Descansó la barbilla en la mano.
—Cielo, pensé que pasabas de drogas. Pensé que de ahora en adelante ibas a estar limpio.
—Mierda, Chiri, no me hagas pasar un mal rato.
Se agachó por debajo del mostrador y se levantó con su pequeña caja de píldoras negra.
—Coge lo que quieras, Marîd. Espero que sepas lo que haces.
—Claro que sí —dije.
Y me serví media docena de cápsulas y tabletas. Me las tragué con un poco de agua, ni siquiera me fijé en lo que eran.
18
Pasé una semana sin hacer nada que requiriera esfuerzo, pero mi mente estaba acelerada como un galgo frenético. Planeaba vengarme de Abu Adil y Umar de cien maneras distintas: les escaldaría la piel en cubas de hirvientes fluidos venenosos, les inocularía repugnantes plagas de organismos que harían que su moddy de Infierno Sintético pareciera un placentero verano, contrataría equipos de ninjas sádicos para que se colasen en la gran casa y los asesinaran lentamente a base de sutiles heridas de cuchillo. Mientras tanto, mi cuerpo empezaba a recuperar su fuerza, aunque ni siquiera todos los aumentos superluminales de cerebro del mundo podían acelerar una soldadura de huesos rotos.

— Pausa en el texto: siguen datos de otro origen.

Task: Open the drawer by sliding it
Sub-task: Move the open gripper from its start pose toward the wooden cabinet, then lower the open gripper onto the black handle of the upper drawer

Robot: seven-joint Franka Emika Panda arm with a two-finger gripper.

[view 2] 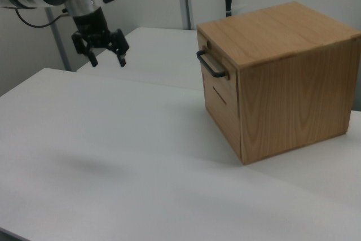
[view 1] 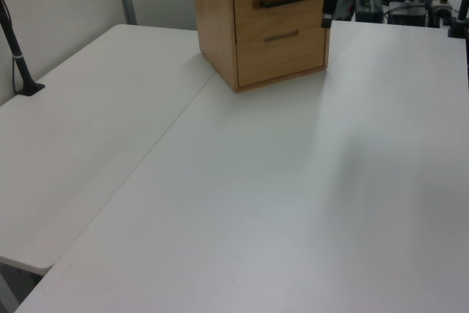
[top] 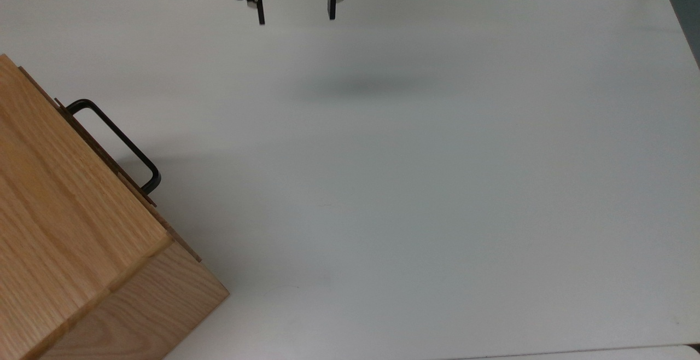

La recuperación era más lenta de lo que podía soportar, pero tenía una enfermera maravillosa. Yasmin se había compadecido de mí. Saied se había encargado de propagar la noticia de mi heroicidad. Ahora todo el mundo en el Budayén sabía cómo me había enfrentado a Jawarski con una sola mano. También oí que éste se avergonzó tanto ante mi ejemplo moral que abrazó el Islam en el acto y, mientras rezábamos juntos, Abu Adil y Umar intentaron entrar furtivamente y matarme, pero Jawarski se interpuso entre nosotros y salvó la vida de su nuevo hermano musulmán.
En otra versión, Umar y Abu Adil me capturaban y volvían a llevarme a su castillo del mal, donde me torturaban, copiaban mi mente y me obligaban a firmar cheques en blanco y contratos fraudulentos de reparaciones caseras, hasta que Saied Medio Hajj llegaba en mi rescate. Qué demonios. Embellecer un poco los hechos no nos perjudicaría ni a él ni a mí.
En cualquier caso, Yasmin estaba tan atenta y solícita que creo que Kmuzu sentía celos. No veía por qué. Algunas de las atenciones que recibía de Yasmin no figuraban, ni mucho menos, entre los quehaceres propios de Kmuzu. Me desperté una mañana con ella sentada a horcajadas sobre mí, acariciándome el pecho. Yasmin no llevaba encima prenda alguna.
—Vaya —dije adormilado—, en el hospital las enfermeras rara vez se quitan sus uniformes.